An Application of a Bayesian Semi- supervised Learning Strategy to Network Intrusion Detection

GARCIA GARINO, CARLOS; GARCIA GARINO, CARLOS; BROMBERG, FACUNDO

Buenos Aires

Congreso; Argentine Symposium of Artificial Intelligence; 2010

Sociedad Argentina de Informática

Supervised learning classifiers have proved to be a viable solution in the network intrusion detection field. In practice, however, it is difficult to obtain the required labeled data for implementing these approaches. An alternative approach that avoids the need of labeled datasets consists of using classifiers following a semi-supervised strategy. These classifiers use in their learning process information from labeled and unlabeled datapoints. One of these semi-supervised approaches, originally applied to text classification, combines a na\"ive Bayes (NB) classifier with the expectation maximization (EM) algorithm.
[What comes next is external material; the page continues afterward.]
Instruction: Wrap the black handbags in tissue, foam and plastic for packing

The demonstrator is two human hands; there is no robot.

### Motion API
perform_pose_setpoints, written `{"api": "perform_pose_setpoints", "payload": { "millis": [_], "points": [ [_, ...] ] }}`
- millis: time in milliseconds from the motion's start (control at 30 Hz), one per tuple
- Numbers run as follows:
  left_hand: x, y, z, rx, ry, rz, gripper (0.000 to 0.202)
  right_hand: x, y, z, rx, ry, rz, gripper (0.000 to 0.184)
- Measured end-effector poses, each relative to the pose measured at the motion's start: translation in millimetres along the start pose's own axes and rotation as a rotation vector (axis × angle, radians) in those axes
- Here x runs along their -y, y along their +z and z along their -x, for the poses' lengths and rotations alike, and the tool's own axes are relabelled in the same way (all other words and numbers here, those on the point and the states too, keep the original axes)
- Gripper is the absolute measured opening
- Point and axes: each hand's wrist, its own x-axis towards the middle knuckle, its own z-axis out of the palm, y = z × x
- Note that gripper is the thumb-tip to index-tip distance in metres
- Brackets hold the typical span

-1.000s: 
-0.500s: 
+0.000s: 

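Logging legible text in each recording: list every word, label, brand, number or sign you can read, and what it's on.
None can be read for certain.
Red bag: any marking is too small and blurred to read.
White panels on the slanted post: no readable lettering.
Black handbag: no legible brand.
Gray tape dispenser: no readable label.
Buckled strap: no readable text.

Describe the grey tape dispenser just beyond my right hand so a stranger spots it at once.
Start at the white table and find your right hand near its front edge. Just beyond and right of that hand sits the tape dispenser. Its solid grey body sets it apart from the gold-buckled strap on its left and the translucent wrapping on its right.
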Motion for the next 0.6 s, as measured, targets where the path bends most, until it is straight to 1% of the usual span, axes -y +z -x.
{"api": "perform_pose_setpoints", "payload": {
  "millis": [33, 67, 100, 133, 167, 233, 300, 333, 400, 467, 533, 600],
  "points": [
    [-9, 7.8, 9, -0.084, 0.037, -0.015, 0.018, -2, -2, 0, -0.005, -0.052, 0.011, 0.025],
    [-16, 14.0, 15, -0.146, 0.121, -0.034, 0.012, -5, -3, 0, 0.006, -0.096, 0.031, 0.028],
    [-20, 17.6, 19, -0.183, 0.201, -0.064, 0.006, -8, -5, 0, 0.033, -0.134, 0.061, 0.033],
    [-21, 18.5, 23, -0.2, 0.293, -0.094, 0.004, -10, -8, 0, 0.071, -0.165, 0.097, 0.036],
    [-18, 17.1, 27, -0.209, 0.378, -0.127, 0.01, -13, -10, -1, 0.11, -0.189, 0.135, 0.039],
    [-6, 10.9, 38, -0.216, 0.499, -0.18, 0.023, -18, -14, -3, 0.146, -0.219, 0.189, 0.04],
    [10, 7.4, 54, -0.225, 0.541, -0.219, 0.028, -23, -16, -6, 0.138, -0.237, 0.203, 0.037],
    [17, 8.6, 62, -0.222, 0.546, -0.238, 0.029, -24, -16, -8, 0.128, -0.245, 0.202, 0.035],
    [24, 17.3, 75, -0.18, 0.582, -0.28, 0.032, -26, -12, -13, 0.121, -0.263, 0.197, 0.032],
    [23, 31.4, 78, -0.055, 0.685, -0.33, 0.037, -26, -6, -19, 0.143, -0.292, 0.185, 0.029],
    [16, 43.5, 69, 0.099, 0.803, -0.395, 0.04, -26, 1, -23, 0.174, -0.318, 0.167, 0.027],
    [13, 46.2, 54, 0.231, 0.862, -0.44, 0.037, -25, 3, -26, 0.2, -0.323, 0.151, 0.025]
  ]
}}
Despite some differences, network intrusion detection shares many of the characteristics of the document classification problem. It is extremely hard to obtain labeled data whereas there are plenty of unlabeled data easily accessible. This work aims to determinate the viability of applying semi-supervised techniques to network intrusion detection, with special focus on the combination of NB classifier and EM. A set of experiments conducted on the 1998 DARPA dataset show using EM with unlabeled data can provide significant benefits in classification performance, reducing the size of required labeled data by 90%.